Way had considerably more time for such analysis while writing and recording Deep Fantasy, compared to the sessions for White Lung’s earlier releases. In the past, Way and her bandmates—guitarist Kenneth William, drummer Anne-Marie Vassiliou, and bassist Grady Mackintosh—would meet in a jam space and crank every note out. They deliberately left the end result frayed, organic, and true to their genre’s unpolished ethos. But when it came time to record Deep Fantasy, Way and the others realized it would be even more hardcore to actually add some surgical precision to the songs, instead of just shouldering their way through.

In a way, the time couldn’t have seemed worse for a more exacting approach. White Lung’s members were already strained to the limit by disagreements with Mackintosh. Eventually the bassist—and a founding member of the band—left the group for good, and was replaced by Hether Fortune. Way and her bandmates won’t reveal the specifics of the split, and much has been made in other articles about the challenges that followed Mackintosh’s departure (including William being stuck with both bass and guitar duties for a considerable portion of the studio sessions). Way admits the period was trying, but adds that it pushed her and the rest of White Lung to new creative heights, mainly because it forced them to slow down and regroup.

“Before, it was a lot of flying by the seat of our pants,” Way says of past studio sessions, in comparison to those for Deep Fantasy. “This time we were only bringing material that we wanted to really share with the group. It was so much more careful.”
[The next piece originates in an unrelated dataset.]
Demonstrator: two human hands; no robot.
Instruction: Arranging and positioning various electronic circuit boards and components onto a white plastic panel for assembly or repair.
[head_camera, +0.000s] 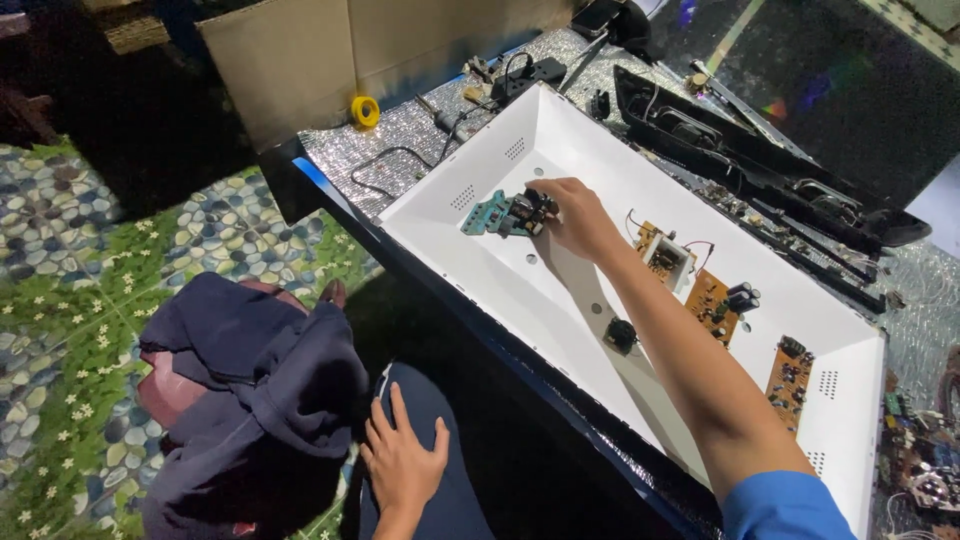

Critics took notice, praising the band’s denser, more detail-rich instrumentation on Deep Fantasy.

White Lung’s live performances have drawn equal raves, and Way says her stage presence has evolved along with the band’s sound.

“When I was onstage in the beginning, when I didn’t knew who I was, I’d look to bands that I cared about, like, ‘Tonight I’m going to be Liam Gallagher. I’m going to be a total man bitch,’” Way reminisces. “Now I feel competently confident in who I am onstage.”

But all that growth pales in comparison to the maturity White Lung’s members now show each other, especially in the wake of losing their founding bassist. It’s evident in their more measured recording process, in the frontwoman’s newfound dedication, and in each band member’s effort to be supportive—in their own brash, White Lung fashion, of course.

“Kenny has his anxieties, I get crazy about my voice. We’ve all been together long enough to learn how to deal with each other. When one person’s freaking out, we’re good at dealing with it, like this dysfunctional little family,” Way says, before adding with a laugh: “They know when to tell me to shut up, so it works.”

White Lung will perform at Fuji Rock on Saturday, July 26. For more information, visit fujirock-eng.com/lineup.html or whitelung.ca.


Kyle Mullin is a roaming rock journalist who has contributed to music mags around the world. You can read his interviews with Iggy Pop, David Byrne and St. Vincent, Brian Wilson, Ai Weiwei and others at kylelawrence.wordpress.com. He spoke with The National and Chvrches for Tokyo Weekender in February and November this year.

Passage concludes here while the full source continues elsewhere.